UCSB Arts and Lectures featured author, activist and Equal Justice Initiative founder Bryan Stevenson on Monday, April 18, just a few months following the annual UCSB Reads book giveaway. Stevenson wrote Just Mercy: A Story of Justice and Redemption, this year’s UCSB Reads book pick. Although humble, Stevenson has no shortage of in successes: he currently spends his days in Montgomery, Alabama defending inmates on death row.
During his lecture, Stevenson prescribed four things that are necessary to change the world, which he described with intermittent vignettes about his successes, failures and learning experiences in defending inmates on death row.
His first rule is that we must get close to the issues, and he supported this rule by giving examples from his personal life. His parents were unable to go to high school due to the lack of availability of Black high schools in their area. Once lawyers familiarized themselves and got close to the issue, they were able to fight to win and allow Black adolescents the ability to finally attend school.
However, Stevenson readily pointed out that if the lawyers never got close, the issue might not have ever been resolved. Similarly, if he had never personally visited Montgomery, Ala., Stevenson might not have ever had the opportunity to fight against racial injustice, poverty and the cruel and unusual punishments that plague the mentally ill. Being close allowed him to form relationships with the people who are products of the larger institutional issues, which only energized him to continue.

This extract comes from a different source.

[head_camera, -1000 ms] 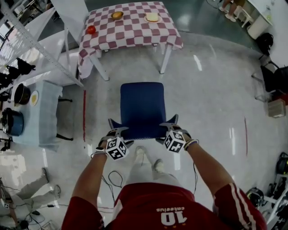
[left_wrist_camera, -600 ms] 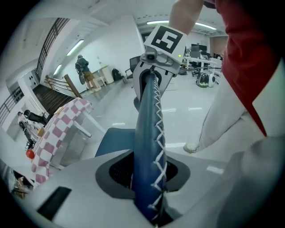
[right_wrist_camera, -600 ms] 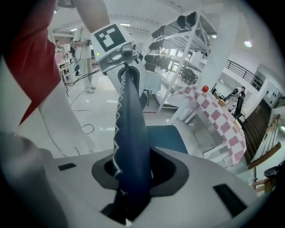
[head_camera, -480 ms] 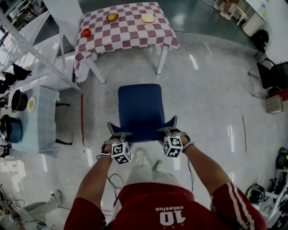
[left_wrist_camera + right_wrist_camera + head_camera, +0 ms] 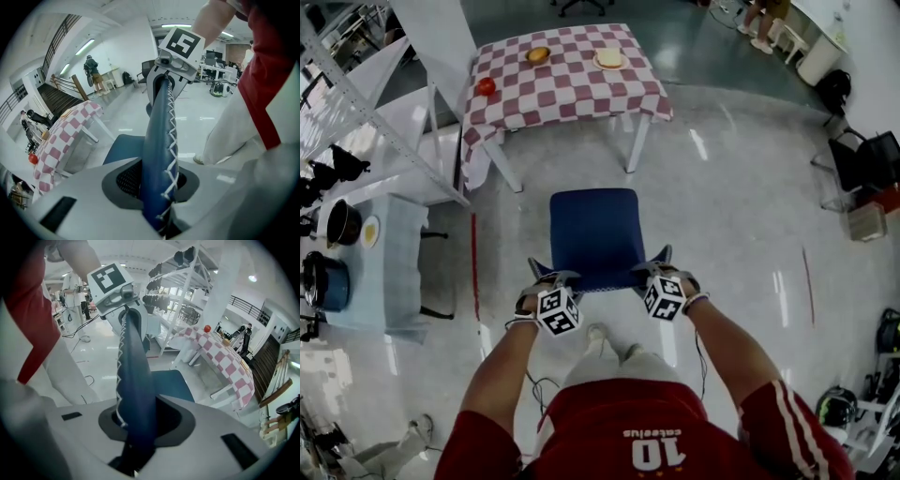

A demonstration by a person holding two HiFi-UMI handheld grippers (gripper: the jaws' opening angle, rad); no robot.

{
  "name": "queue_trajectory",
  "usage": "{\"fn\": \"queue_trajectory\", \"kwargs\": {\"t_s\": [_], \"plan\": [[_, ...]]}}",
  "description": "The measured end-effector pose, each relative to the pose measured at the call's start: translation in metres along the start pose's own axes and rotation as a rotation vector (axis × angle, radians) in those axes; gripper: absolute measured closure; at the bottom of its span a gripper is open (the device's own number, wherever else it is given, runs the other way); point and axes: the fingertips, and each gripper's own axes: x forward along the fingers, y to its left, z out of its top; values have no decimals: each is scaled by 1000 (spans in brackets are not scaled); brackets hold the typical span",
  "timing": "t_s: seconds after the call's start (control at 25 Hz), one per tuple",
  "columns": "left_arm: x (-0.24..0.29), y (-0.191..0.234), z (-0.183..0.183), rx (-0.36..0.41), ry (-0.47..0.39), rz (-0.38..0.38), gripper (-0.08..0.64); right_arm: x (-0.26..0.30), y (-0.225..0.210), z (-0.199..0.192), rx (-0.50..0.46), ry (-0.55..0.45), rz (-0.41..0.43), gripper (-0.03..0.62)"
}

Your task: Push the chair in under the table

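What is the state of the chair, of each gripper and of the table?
Chair, not yet under the table, held by its backrest.
Left gripper, jaws just closed on the backrest.
Right gripper, jaws just closed on the backrest.
Table, apart from the chair, covered with checked cloth.

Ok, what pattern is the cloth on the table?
Red-and-white checks on the tablecloth, clearest in the head view.
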Motion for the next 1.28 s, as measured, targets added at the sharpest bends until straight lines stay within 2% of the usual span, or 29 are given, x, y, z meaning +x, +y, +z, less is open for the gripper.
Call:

Stevenson also said that we need to change the narratives that sustain these problems. We are conditioned to be angry and fearful of others, he argued, and a manifestation of this is the new laws — laws which refer to children and minors as “superpredators,” — that lowered the minimum age that minors could be tried as adults.
This corrupting ideology has allowed a narrative to emerge that says some children do not deserve love, protection and the ability to grow, which is just not true. The ideology that is sustaining racial injustice is white supremacy, which made whites feel okay enslaving others, ultimately leading to decades of terrorism, lynching and violence. To change this paradigm, he argued, we must be able to commit ourselves to truth and reconciliation to heal these ideologies.
Third, Stevenson insisted that hope is a vital component in changing the world. He described instances in which he had moments of self-doubt or doubt imposed by others. His advice for overcoming these doubts is to remind yourself of why you started in the first place, and channel that motivation and passion once again.
Finally, Stevenson stated that we must be able to commit ourselves to uncomfortable things, despite the fact that they may break you. His own brokenness has taught him about mercy and compassion, which are necessary in his polarizing work.
Stevenson presented a moving guide to change the world, making it seem easy and attainable with hard work, passion and commitment. Ultimately, at the root of racial injustice, mass incarceration, poverty and cruel punishments for minors and the mentally ill, we can find toxic ideologies and the injustices that arise from them. He implores us to all find the brokenness inside each one of us, to find the mercy and compassion to change the world.